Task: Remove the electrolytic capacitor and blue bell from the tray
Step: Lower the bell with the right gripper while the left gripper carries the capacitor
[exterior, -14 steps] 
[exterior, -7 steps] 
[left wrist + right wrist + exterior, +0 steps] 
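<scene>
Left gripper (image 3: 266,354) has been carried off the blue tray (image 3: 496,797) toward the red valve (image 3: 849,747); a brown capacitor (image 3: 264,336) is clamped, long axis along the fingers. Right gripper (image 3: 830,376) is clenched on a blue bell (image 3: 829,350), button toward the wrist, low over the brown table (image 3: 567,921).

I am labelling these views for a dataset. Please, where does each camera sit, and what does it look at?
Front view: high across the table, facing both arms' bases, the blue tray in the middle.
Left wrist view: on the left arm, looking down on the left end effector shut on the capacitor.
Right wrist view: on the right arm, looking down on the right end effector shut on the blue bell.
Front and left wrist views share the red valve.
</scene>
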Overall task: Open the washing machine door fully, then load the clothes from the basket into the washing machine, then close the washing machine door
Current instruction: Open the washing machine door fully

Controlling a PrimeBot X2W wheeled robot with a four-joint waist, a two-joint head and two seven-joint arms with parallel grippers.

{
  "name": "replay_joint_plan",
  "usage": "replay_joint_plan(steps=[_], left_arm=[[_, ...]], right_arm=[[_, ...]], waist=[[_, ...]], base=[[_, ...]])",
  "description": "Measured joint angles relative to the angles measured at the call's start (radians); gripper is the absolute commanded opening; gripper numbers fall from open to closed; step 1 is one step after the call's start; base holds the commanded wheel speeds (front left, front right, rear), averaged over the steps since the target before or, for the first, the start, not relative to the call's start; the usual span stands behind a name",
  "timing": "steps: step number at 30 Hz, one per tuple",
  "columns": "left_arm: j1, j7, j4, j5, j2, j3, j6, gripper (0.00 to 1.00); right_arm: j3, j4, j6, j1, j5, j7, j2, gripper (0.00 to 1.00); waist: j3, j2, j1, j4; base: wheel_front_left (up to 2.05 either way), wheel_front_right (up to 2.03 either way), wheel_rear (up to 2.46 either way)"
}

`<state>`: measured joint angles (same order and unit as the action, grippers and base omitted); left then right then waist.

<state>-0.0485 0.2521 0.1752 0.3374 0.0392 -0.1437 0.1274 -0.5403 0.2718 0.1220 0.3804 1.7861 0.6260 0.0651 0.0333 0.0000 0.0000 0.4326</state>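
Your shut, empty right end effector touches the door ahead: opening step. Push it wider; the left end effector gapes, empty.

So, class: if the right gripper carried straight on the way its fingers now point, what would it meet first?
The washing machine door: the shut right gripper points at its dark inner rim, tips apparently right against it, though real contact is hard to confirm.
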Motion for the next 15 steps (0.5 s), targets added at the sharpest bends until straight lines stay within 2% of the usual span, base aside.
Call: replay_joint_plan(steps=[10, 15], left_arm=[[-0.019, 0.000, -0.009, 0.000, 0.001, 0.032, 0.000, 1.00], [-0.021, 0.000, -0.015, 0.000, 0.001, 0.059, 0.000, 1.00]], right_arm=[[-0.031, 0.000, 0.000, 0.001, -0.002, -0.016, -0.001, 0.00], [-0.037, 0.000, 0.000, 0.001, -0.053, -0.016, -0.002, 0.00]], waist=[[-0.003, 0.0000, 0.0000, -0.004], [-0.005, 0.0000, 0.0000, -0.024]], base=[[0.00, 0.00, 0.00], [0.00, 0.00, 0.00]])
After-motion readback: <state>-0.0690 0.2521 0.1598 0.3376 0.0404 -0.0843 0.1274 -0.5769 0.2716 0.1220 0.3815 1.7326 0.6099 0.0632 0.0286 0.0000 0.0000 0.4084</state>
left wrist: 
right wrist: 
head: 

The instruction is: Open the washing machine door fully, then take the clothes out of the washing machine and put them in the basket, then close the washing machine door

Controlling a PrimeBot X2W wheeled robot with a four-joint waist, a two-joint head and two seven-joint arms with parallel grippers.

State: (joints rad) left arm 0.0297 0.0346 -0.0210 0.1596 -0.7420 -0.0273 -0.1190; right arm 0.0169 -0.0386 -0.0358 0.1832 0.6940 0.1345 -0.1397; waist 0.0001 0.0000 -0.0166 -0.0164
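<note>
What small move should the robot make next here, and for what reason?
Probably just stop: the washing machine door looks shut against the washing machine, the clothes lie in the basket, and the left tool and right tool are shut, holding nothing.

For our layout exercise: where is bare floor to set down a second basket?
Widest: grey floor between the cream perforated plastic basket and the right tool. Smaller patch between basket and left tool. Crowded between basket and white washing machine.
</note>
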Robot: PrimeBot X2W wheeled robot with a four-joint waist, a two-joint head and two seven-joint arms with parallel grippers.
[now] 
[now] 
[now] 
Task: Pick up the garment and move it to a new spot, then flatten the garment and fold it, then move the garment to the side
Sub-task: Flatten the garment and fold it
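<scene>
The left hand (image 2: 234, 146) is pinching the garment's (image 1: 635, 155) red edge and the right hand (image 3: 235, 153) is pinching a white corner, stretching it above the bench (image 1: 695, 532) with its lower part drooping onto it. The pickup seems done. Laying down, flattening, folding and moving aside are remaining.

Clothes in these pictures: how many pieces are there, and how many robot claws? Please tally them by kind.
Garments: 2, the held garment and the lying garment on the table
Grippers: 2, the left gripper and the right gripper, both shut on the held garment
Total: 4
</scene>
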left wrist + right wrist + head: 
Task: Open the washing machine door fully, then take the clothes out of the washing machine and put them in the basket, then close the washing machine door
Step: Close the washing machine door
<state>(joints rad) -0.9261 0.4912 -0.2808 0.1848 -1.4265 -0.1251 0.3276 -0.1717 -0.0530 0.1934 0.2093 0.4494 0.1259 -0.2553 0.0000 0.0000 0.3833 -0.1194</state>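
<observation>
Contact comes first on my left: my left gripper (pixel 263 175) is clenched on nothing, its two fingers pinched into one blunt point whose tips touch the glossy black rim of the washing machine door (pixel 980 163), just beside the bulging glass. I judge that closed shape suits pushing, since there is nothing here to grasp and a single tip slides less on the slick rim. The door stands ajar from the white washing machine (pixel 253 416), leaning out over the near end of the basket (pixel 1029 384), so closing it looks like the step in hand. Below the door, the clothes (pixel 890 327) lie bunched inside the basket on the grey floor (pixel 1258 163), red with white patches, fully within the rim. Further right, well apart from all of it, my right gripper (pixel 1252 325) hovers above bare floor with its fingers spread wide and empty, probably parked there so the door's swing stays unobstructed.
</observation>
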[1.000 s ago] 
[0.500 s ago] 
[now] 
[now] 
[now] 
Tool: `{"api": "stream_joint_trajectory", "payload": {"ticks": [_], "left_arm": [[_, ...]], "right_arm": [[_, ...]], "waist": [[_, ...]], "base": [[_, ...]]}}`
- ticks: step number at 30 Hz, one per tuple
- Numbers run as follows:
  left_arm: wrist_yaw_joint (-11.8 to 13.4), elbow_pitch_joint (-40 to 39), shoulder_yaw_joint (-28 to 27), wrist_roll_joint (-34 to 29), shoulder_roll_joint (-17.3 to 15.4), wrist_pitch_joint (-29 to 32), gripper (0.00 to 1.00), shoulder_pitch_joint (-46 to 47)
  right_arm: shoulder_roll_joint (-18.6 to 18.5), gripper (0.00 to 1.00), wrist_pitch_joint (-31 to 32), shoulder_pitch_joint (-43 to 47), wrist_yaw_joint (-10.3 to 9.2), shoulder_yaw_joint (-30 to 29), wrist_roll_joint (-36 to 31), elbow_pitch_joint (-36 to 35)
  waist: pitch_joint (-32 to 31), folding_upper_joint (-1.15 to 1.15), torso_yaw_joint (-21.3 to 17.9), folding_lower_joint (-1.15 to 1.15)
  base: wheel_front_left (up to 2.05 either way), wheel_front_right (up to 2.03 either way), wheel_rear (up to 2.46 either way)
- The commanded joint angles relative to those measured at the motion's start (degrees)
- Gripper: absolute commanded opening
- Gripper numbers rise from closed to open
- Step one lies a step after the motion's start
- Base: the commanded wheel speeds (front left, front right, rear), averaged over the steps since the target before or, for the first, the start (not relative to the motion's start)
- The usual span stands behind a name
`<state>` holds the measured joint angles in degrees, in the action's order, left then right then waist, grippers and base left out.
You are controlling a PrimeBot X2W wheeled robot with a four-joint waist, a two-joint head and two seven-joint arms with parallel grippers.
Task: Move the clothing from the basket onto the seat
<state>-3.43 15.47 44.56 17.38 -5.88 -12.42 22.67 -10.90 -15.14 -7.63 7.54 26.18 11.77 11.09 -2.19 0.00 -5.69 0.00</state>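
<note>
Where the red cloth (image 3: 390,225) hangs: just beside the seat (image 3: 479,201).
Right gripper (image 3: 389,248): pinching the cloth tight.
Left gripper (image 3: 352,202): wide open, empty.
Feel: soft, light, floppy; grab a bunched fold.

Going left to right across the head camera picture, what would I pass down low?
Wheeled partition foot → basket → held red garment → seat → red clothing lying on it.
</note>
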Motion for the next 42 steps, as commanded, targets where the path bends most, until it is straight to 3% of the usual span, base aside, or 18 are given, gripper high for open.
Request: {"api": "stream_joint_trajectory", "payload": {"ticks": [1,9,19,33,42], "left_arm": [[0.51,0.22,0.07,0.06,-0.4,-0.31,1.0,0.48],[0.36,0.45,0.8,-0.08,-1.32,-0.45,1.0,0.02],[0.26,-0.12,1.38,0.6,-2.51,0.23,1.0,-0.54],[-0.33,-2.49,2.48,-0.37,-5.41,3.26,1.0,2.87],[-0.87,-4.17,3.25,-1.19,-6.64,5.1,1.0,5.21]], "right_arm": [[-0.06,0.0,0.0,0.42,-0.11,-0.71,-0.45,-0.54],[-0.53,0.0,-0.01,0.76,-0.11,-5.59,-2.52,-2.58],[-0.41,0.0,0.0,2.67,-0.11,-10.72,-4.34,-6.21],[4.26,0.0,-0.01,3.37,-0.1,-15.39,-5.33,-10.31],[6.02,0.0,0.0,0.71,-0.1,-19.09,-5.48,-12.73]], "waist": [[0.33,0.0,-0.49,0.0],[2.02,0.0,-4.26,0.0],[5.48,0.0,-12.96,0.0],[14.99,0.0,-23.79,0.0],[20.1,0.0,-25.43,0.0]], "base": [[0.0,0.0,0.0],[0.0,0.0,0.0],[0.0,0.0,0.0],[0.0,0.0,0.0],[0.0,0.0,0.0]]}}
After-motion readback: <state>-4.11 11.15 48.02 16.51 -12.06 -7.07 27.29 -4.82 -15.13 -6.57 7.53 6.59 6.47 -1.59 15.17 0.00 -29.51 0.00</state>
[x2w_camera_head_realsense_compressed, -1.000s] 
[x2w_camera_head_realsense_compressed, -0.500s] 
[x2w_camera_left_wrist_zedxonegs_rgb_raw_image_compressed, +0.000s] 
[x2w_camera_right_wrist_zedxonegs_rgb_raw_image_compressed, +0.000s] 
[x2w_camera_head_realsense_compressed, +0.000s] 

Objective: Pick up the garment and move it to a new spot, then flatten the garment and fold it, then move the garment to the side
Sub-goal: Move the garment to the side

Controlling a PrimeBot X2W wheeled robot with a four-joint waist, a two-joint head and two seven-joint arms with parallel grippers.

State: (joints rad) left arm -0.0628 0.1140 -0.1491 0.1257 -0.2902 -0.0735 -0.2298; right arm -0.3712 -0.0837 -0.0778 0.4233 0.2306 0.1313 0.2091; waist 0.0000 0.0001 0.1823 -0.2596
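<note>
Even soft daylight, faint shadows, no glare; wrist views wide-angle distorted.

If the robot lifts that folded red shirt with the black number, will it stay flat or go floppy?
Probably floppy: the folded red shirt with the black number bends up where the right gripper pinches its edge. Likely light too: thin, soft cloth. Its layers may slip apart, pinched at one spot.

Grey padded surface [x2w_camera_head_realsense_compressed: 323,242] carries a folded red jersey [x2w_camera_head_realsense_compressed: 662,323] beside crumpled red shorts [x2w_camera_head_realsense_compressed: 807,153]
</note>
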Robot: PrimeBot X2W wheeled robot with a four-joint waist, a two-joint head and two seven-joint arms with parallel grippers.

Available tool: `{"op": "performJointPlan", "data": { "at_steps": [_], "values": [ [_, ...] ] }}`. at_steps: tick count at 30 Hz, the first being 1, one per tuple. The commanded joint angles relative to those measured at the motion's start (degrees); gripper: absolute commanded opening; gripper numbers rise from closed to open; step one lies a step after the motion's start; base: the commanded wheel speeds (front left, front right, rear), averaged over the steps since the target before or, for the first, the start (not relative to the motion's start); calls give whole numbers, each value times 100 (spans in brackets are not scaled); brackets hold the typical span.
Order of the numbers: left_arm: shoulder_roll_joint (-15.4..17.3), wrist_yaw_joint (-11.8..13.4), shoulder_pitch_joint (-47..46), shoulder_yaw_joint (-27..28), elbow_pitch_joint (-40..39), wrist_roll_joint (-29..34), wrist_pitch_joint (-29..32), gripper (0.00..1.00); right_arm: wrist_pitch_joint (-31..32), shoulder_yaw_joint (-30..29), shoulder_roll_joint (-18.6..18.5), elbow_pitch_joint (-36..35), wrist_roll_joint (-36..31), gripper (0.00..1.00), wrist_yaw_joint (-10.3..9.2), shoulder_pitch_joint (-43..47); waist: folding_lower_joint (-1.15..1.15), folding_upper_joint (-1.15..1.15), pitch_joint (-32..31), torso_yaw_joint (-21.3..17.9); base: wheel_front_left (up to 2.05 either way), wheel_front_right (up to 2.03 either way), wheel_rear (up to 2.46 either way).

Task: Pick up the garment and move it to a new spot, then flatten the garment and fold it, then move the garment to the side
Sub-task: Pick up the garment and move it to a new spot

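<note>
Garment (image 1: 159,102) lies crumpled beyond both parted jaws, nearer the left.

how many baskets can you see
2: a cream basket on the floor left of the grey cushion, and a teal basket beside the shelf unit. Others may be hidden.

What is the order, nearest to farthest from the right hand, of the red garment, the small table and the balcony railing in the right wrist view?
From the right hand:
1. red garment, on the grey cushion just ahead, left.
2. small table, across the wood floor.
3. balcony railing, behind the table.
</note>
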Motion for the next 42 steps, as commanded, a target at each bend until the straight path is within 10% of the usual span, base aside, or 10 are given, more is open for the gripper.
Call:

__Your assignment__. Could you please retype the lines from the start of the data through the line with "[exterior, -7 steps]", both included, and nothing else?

__Solved exercise__.
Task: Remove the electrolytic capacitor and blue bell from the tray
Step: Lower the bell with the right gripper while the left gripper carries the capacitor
[exterior, -14 steps] 
[exterior, -7 steps] 

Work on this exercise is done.